### Task statement
Write out the data exactly, every line included.

### Available data
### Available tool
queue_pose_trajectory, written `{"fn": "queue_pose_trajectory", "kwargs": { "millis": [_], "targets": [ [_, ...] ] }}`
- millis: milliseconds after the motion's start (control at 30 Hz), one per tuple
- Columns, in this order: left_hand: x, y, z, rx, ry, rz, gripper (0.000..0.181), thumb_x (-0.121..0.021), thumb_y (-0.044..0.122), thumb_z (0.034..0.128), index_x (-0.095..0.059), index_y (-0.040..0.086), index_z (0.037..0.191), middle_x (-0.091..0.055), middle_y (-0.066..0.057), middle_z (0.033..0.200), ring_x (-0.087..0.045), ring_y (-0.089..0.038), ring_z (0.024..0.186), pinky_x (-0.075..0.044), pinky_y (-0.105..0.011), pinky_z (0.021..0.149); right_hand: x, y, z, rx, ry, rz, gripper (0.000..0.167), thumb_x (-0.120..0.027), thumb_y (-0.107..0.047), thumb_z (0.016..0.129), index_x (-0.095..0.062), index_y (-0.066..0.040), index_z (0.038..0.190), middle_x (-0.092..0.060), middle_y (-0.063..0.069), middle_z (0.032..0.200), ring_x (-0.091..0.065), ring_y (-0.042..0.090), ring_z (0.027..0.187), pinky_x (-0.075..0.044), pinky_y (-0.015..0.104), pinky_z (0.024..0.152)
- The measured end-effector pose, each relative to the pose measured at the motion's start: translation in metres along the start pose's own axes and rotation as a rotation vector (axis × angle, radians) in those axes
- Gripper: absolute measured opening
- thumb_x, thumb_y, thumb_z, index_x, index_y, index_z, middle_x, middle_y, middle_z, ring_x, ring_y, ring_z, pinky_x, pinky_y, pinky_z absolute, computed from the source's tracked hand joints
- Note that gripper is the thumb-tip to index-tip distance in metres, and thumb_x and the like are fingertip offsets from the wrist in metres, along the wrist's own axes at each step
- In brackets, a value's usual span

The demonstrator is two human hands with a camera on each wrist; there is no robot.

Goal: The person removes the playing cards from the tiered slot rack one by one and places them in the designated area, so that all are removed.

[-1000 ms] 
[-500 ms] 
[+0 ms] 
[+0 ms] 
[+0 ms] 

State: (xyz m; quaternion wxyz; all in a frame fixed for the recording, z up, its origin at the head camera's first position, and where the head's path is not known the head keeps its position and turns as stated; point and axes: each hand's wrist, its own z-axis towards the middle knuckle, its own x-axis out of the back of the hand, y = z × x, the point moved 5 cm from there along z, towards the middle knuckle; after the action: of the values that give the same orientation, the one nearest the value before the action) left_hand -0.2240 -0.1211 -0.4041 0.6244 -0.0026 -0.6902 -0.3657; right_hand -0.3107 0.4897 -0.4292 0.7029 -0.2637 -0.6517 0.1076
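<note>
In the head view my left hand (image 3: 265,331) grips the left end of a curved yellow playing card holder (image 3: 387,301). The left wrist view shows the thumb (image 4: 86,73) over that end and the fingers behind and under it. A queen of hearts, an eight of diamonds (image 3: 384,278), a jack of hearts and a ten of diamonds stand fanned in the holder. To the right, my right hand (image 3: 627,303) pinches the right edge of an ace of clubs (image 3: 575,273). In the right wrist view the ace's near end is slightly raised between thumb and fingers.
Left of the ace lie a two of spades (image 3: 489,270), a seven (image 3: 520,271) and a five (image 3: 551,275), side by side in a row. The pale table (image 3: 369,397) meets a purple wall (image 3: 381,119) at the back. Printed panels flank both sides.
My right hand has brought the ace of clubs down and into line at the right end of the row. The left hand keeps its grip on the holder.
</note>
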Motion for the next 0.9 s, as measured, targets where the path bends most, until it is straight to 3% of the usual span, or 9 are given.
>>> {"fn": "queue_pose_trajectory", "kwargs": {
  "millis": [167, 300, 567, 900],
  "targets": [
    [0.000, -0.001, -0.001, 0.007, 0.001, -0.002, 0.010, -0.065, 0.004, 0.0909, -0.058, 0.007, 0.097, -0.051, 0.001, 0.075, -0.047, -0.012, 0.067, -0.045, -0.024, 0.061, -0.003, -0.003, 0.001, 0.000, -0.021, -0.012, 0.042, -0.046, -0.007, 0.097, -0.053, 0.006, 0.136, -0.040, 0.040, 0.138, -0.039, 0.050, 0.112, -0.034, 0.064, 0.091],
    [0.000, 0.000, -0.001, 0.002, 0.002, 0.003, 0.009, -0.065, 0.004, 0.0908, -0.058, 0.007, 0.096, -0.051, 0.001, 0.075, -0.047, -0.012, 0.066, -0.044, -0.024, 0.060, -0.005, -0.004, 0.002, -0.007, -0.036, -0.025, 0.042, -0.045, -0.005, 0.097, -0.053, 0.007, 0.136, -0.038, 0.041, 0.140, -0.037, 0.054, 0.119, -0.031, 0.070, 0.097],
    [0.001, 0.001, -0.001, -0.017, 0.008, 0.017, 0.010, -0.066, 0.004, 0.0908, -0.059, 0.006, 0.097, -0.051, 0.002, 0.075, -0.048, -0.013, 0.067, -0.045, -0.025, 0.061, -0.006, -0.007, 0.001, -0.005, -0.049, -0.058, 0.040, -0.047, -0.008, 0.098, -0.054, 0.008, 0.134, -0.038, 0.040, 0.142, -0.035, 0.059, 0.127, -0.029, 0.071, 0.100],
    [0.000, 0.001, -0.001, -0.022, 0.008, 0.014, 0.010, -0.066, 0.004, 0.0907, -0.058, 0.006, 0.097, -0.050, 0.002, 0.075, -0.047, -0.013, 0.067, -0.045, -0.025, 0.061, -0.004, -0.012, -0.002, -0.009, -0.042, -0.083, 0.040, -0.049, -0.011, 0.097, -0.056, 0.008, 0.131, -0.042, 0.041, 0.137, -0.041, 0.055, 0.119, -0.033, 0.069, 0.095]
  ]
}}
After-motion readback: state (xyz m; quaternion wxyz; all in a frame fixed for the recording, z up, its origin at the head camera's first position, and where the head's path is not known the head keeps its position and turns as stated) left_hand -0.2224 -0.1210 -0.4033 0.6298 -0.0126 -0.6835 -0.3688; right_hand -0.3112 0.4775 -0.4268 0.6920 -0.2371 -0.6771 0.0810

### Solution for this exercise
### Available tool
queue_pose_trajectory, written `{"fn": "queue_pose_trajectory", "kwargs": { "millis": [_], "targets": [ [_, ...] ] }}`
- millis: milliseconds after the motion's start (control at 30 Hz), one per tuple
- Columns, in this order: left_hand: x, y, z, rx, ry, rz, gripper (0.000..0.181), thumb_x (-0.121..0.021), thumb_y (-0.044..0.122), thumb_z (0.034..0.128), index_x (-0.095..0.059), index_y (-0.040..0.086), index_z (0.037..0.191), middle_x (-0.091..0.055), middle_y (-0.066..0.057), middle_z (0.033..0.200), ring_x (-0.087..0.045), ring_y (-0.089..0.038), ring_z (0.024..0.186), pinky_x (-0.075..0.044), pinky_y (-0.105..0.011), pinky_z (0.021..0.149); right_hand: x, y, z, rx, ry, rz, gripper (0.000..0.167), thumb_x (-0.120..0.027), thumb_y (-0.107..0.047), thumb_z (0.016..0.129), index_x (-0.095..0.062), index_y (-0.066..0.040), index_z (0.038..0.190), middle_x (-0.092..0.060), middle_y (-0.063..0.069), middle_z (0.032..0.200), ring_x (-0.091..0.065), ring_y (-0.042..0.090), ring_z (0.027..0.187), pinky_x (-0.075..0.044), pinky_y (-0.015..0.104), pinky_z (0.024..0.152)
- The measured end-effector pose, each relative to the pose measured at the motion's start: translation in metres along the start pose's own axes and rotation as a rotation vector (axis × angle, radians) in those axes
- Gripper: absolute measured opening
- thumb_x, thumb_y, thumb_z, index_x, index_y, index_z, middle_x, middle_y, middle_z, ring_x, ring_y, ring_z, pinky_x, pinky_y, pinky_z absolute, computed from the source's tracked hand joints
- Note that gripper is the thumb-tip to index-tip distance in metres, and thumb_x and the like are fingertip offsets from the wrist in metres, along the wrist's own axes at each step
- In brackets, a value's usual span

The demonstrator is two human hands with a camera on each wrist; there is no robot.

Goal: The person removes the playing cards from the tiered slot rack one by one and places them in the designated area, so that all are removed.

[-1000 ms] 
[-500 ms] 
[+0 ms] 
[+0 ms] 
[+0 ms] 

State: (xyz m; quaternion wxyz; all in a frame fixed for the recording, z up, its origin at the head camera's first position, and where the head's path is not known the head keeps its position and turns as stated; point and axes: each hand's wrist, its own z-axis towards the middle knuckle, its own x-axis out of the back of the hand, y = z × x, the point moved 5 cm from there along z, towards the middle knuckle; after the action: of the values that give the same orientation, the one nearest the value before the action) left_hand -0.2240 -0.1211 -0.4041 0.6244 -0.0026 -0.6902 -0.3657; right_hand -0.3107 0.4897 -0.4292 0.7029 -0.2637 -0.6517 0.1076
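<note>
In the head view my left hand (image 3: 265,331) grips the left end of a curved yellow playing card holder (image 3: 387,301). The left wrist view shows the thumb (image 4: 86,73) over that end and the fingers behind and under it. A queen of hearts, an eight of diamonds (image 3: 384,278), a jack of hearts and a ten of diamonds stand fanned in the holder. To the right, my right hand (image 3: 627,303) pinches the right edge of an ace of clubs (image 3: 575,273). In the right wrist view the ace's near end is slightly raised between thumb and fingers.
Left of the ace lie a two of spades (image 3: 489,270), a seven (image 3: 520,271) and a five (image 3: 551,275), side by side in a row. The pale table (image 3: 369,397) meets a purple wall (image 3: 381,119) at the back. Printed panels flank both sides.
My right hand has brought the ace of clubs down and into line at the right end of the row. The left hand keeps its grip on the holder.
</note>
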Motion for the next 0.9 s, as measured, targets where the path bends most, until it is straight to 3% of the usual span, or 9 are given.
>>> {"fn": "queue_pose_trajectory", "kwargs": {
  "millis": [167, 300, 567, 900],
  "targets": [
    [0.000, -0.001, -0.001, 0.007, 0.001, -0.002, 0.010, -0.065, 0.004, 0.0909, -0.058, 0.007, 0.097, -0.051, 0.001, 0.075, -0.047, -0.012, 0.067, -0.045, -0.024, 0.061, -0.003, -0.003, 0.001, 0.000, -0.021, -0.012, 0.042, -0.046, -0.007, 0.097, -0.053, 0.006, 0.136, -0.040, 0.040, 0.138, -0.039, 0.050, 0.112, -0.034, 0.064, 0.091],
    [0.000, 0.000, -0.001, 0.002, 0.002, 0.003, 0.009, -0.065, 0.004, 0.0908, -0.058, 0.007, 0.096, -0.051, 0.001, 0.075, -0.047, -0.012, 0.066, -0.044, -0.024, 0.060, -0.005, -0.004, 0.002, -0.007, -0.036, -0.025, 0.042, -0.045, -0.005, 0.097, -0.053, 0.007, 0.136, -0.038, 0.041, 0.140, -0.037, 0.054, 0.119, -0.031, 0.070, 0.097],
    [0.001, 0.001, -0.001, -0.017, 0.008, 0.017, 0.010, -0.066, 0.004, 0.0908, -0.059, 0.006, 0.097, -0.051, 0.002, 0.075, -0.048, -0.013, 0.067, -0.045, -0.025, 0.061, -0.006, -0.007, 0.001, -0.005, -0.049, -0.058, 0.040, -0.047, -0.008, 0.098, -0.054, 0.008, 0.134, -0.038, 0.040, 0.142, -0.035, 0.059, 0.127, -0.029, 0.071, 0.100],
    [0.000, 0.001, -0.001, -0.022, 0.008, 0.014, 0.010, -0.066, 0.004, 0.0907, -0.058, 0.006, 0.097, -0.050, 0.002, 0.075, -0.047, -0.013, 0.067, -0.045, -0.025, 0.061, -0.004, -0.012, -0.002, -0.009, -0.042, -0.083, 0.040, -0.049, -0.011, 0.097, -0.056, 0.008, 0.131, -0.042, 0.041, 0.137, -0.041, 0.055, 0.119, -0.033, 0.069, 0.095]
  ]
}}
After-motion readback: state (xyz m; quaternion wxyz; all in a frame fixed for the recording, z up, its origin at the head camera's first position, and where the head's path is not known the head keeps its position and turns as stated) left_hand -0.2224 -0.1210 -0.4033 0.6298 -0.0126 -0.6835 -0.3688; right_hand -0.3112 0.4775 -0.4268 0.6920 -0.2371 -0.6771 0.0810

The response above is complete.